Larbi Benchiha, algérien vivant à Rennes, rencontré dans les manifestations de soutien au peuple palestinien

Il nous raconte comment son expérience professionnelle l’a amené à saisir une caméra pour montrer les injustices de la société et les combattre.

Nous lui donnons la parole.

 

J’ai travaillé pendant six ans comme éducateur social auprès de jeunes en rupture scolaire et social dans un quartier catalogué de « défavorisé » à Rennes. C’est cette expérience professionnelle qui m’a fait prendre conscience du dysfonctionnement de la société et surtout des limites du travail social. Ce n’est pas en mettant des éducateurs qu’on résout les problèmes sociaux, la pauvreté, l’exclusion sociale, l’échec scolaire etc. Pour cela, il faudrait carrément changé de paradigme. Dire que dans une ville il y a des quartiers favorisés et d’autres qui ne le sont pas, c’est déjà une anomalie sociétale, pour ce faire, ne faudrait-il pas commencer par réfléchir à la notion de justice sociale ?

Bref, une véritable intégration doit être la conséquence d’une réelle volonté politique. Voilà, brièvement, les raisons, il y en a d’autres, qui furent le déclic de mon engagement dans la voie du documentaire social.

 

Raconter la société n’est plus une option pour moi, cela devient une nécessité. J’ai décidé de quitter mon le métier d’éducateur pour une formation à l’école des métiers de l’image les des Gobelins, puis un cycle complémentaire à l’INA (Institut National de l’Audiovisuel).
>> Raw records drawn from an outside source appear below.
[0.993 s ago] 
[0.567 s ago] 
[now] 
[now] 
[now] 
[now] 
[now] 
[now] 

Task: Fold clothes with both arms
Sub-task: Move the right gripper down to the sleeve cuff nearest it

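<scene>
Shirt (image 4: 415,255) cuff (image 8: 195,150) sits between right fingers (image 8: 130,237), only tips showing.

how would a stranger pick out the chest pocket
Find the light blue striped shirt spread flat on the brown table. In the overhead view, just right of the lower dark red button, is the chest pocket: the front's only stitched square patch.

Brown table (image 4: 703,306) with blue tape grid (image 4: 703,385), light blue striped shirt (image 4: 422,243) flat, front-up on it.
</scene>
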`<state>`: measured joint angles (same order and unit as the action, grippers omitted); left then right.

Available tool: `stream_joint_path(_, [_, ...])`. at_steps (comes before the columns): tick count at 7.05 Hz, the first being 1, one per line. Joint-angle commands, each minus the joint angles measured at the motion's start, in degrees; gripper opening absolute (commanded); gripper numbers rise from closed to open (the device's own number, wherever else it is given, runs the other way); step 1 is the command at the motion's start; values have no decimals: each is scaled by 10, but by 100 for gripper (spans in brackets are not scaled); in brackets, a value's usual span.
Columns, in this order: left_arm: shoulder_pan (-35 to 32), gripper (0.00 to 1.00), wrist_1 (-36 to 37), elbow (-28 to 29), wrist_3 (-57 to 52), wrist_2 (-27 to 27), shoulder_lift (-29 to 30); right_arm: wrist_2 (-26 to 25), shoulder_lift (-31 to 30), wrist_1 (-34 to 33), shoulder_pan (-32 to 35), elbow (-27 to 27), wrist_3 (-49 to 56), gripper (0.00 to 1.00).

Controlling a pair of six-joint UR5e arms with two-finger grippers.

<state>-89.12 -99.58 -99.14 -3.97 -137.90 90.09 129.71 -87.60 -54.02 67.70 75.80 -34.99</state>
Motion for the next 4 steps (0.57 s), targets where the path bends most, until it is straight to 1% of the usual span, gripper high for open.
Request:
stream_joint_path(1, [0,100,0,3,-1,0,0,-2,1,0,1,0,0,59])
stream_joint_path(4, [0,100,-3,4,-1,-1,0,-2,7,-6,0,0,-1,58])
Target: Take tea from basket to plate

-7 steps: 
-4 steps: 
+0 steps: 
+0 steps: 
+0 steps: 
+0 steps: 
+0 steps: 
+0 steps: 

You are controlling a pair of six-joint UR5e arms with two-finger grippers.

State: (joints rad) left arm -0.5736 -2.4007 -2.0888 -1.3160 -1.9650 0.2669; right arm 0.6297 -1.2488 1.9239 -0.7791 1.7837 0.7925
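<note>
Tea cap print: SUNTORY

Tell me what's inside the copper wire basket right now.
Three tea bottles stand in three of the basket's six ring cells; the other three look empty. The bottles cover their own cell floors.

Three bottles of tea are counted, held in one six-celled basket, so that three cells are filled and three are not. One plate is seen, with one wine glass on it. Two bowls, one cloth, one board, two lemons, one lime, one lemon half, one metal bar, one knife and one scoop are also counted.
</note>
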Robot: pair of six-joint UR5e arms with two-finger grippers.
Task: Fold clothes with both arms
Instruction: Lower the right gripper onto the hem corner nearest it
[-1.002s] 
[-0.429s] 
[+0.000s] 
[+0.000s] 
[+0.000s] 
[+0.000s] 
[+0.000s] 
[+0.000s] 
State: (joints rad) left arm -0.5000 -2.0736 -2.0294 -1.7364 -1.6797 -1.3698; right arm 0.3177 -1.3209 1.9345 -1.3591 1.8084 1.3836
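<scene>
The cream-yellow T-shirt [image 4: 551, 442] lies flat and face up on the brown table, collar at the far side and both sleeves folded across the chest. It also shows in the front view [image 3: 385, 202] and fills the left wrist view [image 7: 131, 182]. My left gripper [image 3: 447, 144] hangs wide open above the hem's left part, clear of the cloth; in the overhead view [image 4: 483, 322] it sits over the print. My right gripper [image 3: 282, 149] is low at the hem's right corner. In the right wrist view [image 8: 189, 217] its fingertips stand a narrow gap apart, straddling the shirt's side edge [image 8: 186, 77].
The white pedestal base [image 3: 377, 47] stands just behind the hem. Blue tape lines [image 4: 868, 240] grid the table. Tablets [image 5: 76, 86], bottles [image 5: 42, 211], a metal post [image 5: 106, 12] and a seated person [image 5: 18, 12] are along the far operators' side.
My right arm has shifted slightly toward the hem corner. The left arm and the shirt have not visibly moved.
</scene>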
A l’issue de ces formations, je suis revenu à Rennes. J’ai travaillé pigiste pour plusieurs télévisions. Puis, a surgit un évènement fondateur pour moi, j’ai rencontré le cinéaste breton René Vautier, le un « cinéaste combattant » pour qui j’ai travaillé comme chef opérateur.  Cette rencontre a été déterminante dans ma vie professionnelle et dans ma pensée en tant que cinéaste documentariste. L’idée d’un cinéma engagé s’est confirmée. Faire du cinéma documentaire m’est apparu comme une possibilité de dire la société.  Incrédule, je savais que le cinéma ne changera pas la face du monde, au mieux, apporte le désir de mieux vivre et le rêve d’un monde juste. Pour une transformation radicale de l’ordre des choses, seule une conscience citoyenne est en mesure de réaliser un tel projet de société.

 

D’éducateur de rue à caméraman de rue

Après la formation, caméra à l’épaule, je me suis souvent baladé dans les rues de Rennes. C’est comme cela que j’ai rencontré un groupe de jeunes qui vivait sous un porche. A Rennes, on les appelé « la bande des chiens ». Je leur rendais visite très souvent, toujours avec ma caméra, même si je ne filme pas. Ce seront ces jeunes qui un jour, m’ont demandé de les filmer. Je n’attendais que ça pour appuyer sur le bouton start. Six  mois plus tard, en 1997, naît mon premier documentaire « Home d’infortune », fruit d’une longue immersion dans le monde de la rue. Lorsque j’ai réalisé ce film, j’avais le sentiment de comprendre un peu mieux l’univers des laissés pour compte. J’allais régulièrement manger avec eux au restaurant social « Le Fourneau ». C’est là que j’ai commencé à échanger avec Yannick, la cinquantaine, mais paraissait nettement plus. Sans doute, les stigmates de la rue… J’ai vite senti qu’il y avait, là, un film à faire avec lui. Pour moi, un film, c’est avant tout le fruit d’une rencontre. Yannick habite alors dans un abri au pied d’un immeuble. Un soir, avec ma camera chargée d’un cassette de 30mn, j’ai poussé la porte de son squat. D’emblée, Yannick, c’est son prénom, m’a dit tu viens pour me filmer ? Sans attendre ma réponse, il a rajouté, tu aurais dû me prévenir, je me serais fait une beauté. Ce soir-là j’ai filmé Yannick, one shot pendant les 30mn. J’en ai sorti un film de 30mn : « La vie sans toit ».

 

A celui-ci succède « Home squat, le wagon des punks » qui conclura la trilogie consacrée aux gens de la rue. Encore une fois, c’est le souci de la rencontre qui m’amène à réaliser ce film avec ce groupe de jeunes qui s’était installé au port du Légué à Saint-Brieuc. Ils avaient construit des barrières autour d’un wagon désaffecté. Je savais qu’il y avait une vie à l’intérieur de cet espace. Comme pour mes films précédents, j’ai pris mon temps. C’était une micro-société aux abords de laquelle je passais régulièrement, jusqu’au jour où j’ai poussé la porte. Les habitants ne m’ont jamais demandé de justifier ma présence. C’était un lieu d’une liberté incroyable. En leur proposant de projeter mes films documentaires, ils ont pu découvrir ma pratique cinématographique, puis, des liens se sont tissés et j’ai filmé leur quotidien sur une année entière.

 

Rendre lisible des enjeux de société

J’aime le cinéma qui porte les voix publiques, qui est accessible à tous. L’enjeu pour moi est de faire des films que la société puisse s’en approprier, que le film s’affranchit de son auteur et devient autonome, accède au statut d’objet d’utilité sociale.

 

Le cinéma documentaire c’est la nécessité d’apprendre pour comprendre et le plaisir de voir pour s’émouvoir…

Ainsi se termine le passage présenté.